A polêmica do momento na Câmara Federal gira em torno da Proposta de Emenda à Constituição (PEC) que quer extinguir a jornada de trabalho 6×1, ou seja, trabalho em seis dias e um de descanso. A proposta já recebeu o apoio de 134 deputados e precisa de somente mais 37 assinaturas – que somaria 171 – para que o texto seja protocolado. A PEC foi apresentada pela deputada Erika Hilton (PSOL-SP).

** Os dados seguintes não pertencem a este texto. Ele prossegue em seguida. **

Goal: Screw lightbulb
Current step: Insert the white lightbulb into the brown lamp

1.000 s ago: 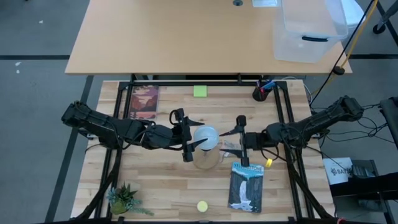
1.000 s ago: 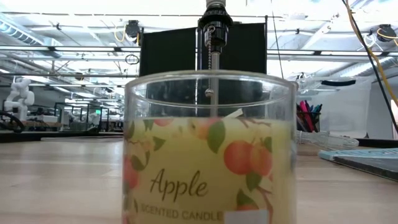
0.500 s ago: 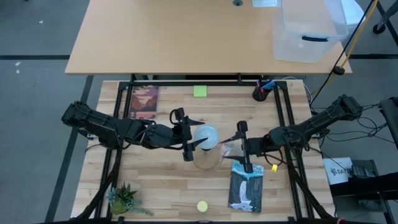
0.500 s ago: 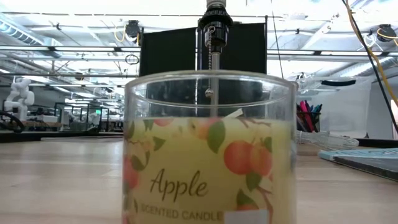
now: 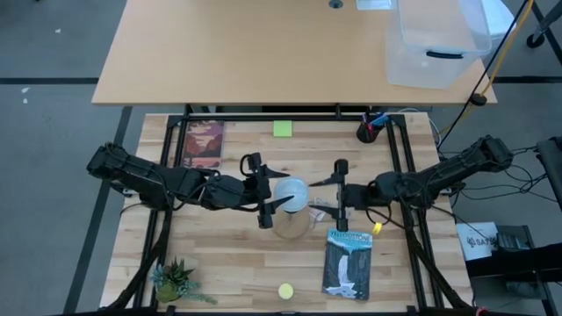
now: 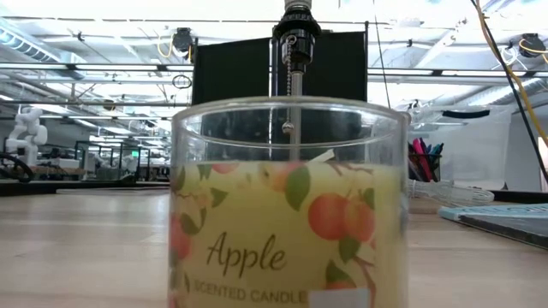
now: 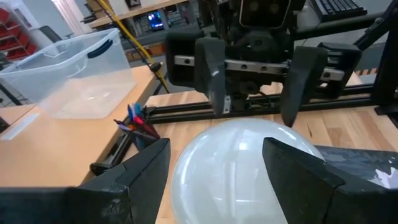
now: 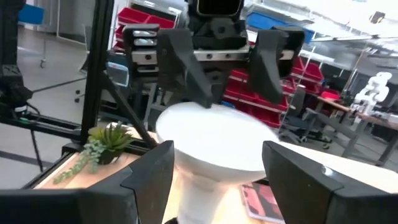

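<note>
The white frosted lightbulb (image 5: 291, 190) is at the table's middle, globe up and neck (image 8: 198, 186) down. My left gripper (image 5: 281, 190) reaches in from the left and is shut on the globe (image 7: 239, 168). My right gripper (image 5: 323, 193) faces it from the right, open. Its fingers (image 7: 211, 81) stand just beyond the globe's far and near sides, and I see no touch. The round wooden base is hidden, and the bulb hides what is under its neck. My left gripper pinches the bulb's globe (image 7: 180, 180) between its two fingers, one on the far side and one on the near side. The fingers lie level and come from the table's left. The bulb stands upright in the hold. Whether its neck rests in anything I cannot tell.
A glass candle jar (image 5: 292, 226) stands just near of the bulb and fills the low view (image 6: 291, 205). Crumpled clear wrap (image 5: 327, 211), a book (image 5: 349, 263), a small yellow disc (image 5: 285, 290) and a plant (image 5: 176, 281) lie nearer. Another book (image 5: 204, 143), a green note (image 5: 282, 129) and a pen cup (image 5: 369, 132) lie farther.
My right gripper swung a little toward the table's near edge half a second ago, and has come back toward the far edge, level with the bulb. My left gripper and the bulb have kept still.
</note>
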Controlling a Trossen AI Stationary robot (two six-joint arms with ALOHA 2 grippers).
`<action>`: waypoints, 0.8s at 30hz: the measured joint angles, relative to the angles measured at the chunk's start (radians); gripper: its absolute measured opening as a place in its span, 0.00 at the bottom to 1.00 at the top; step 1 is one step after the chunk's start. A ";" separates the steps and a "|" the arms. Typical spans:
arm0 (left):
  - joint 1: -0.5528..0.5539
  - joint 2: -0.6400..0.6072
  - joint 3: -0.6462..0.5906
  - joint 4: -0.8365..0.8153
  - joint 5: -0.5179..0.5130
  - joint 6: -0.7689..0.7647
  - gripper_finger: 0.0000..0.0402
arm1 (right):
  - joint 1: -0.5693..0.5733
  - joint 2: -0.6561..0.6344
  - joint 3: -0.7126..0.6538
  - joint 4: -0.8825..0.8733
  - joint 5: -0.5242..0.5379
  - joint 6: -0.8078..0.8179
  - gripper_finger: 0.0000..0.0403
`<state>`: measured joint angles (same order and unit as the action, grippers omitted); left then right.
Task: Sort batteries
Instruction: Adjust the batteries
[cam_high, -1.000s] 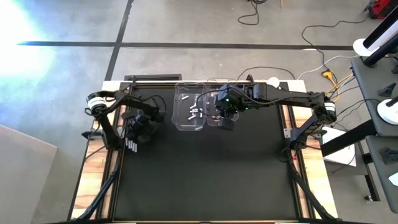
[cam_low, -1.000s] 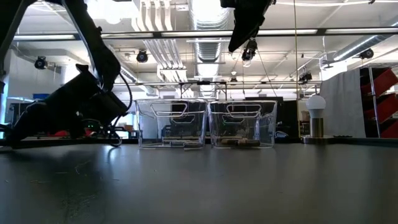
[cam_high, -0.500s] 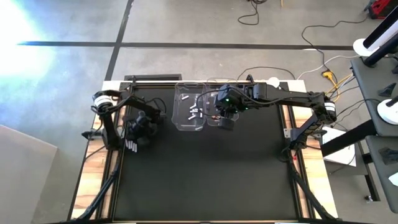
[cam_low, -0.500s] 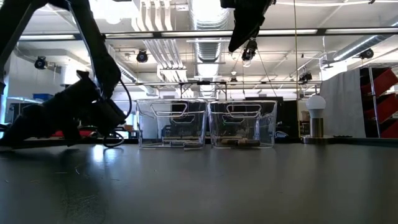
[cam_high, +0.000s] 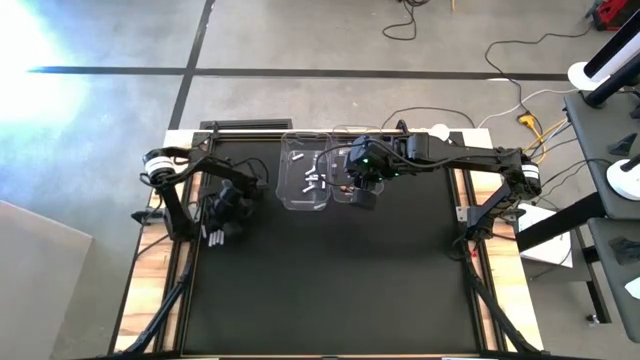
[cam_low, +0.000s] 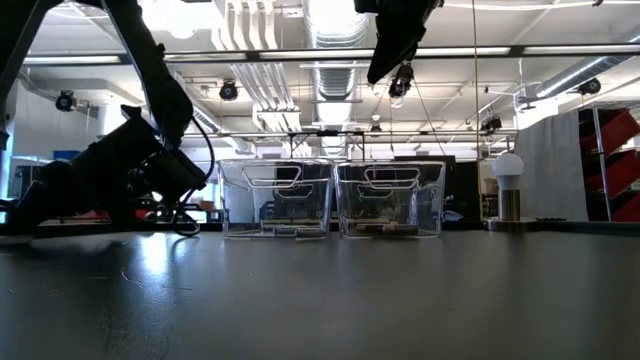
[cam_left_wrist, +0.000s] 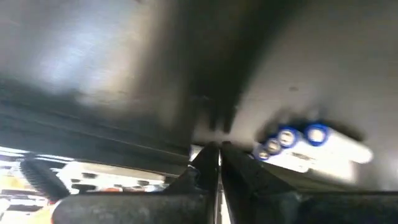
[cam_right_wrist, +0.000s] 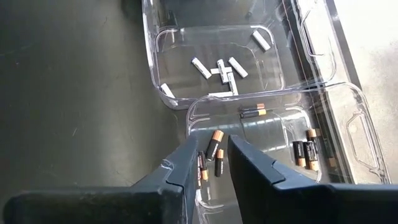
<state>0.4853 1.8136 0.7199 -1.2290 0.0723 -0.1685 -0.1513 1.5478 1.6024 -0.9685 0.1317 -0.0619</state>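
Black tabletop (cam_high: 330, 270), unlabelled batteries (cam_right_wrist: 219, 68); left gripper (cam_left_wrist: 217, 152) closed empty, right gripper (cam_right_wrist: 213, 163) slightly parted.

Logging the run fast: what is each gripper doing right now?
Left gripper: shut, empty, low by the white batteries.
Right gripper: open, empty, above the bin of dark batteries.

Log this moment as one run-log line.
left end effector: shut, low by loose white batteries | right end effector: open, empty, above dark-battery bin | white-battery bin: several cells inside
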 joint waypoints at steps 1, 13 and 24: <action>0.001 -0.004 0.001 0.002 -0.010 -0.002 0.00 | 0.000 0.000 0.000 0.000 0.000 0.000 0.20; 0.023 0.097 -0.005 -0.007 -0.098 -0.058 0.00 | 0.000 0.000 0.000 0.000 0.000 0.002 0.14; 0.014 0.076 -0.012 -0.004 0.007 -0.061 0.00 | 0.000 0.000 0.000 -0.027 0.000 0.013 0.16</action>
<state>0.4991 1.8892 0.7078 -1.2335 0.0789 -0.2291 -0.1513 1.5477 1.6024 -0.9956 0.1318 -0.0490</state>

O texto propõe uma redução de 44h para 36h por semana o limite máximo de horas trabalhadas. Segundo Hilton, o formato atual não permite ao trabalhador “estudar, de se aperfeiçoar, de se qualificar. profissionalmente para mudar de carreira”.

Já o deputado Nikolas Ferreira (PL-MG) discorda da PEC e afirma que o texto foi “terrivelmente elaborado”. Ele divulgou um vídeo nesta segunda-feira, 11, em que chama de “bizarrice” vários pontos do projeto, e ainda aponta uma conta errada na elaboração de um dos itens. Ele expõe que o projeto prevê expediente de, no máximo, quatro dias por semana, oito horas por dia e 36 horas semanais. Uma jornada de oito horas diárias em quatro dias por semana totalizariam 32 horas semanais, e não 36 horas.
Nikolas recebeu cobrança para assinar a PEC e classificou a pressão como “ataque coordenado” e disse que não vai ceder. O deputado do PL considera a escala 4×3 uma “medida populista” que pode gerar mais inflação no país, e explicou que supermercados e hospitais não conseguem funcionar nesse esquema, terão que demitir pessoal e aumentarão os custos, o que, segundo ele, atingirá os mais pobres.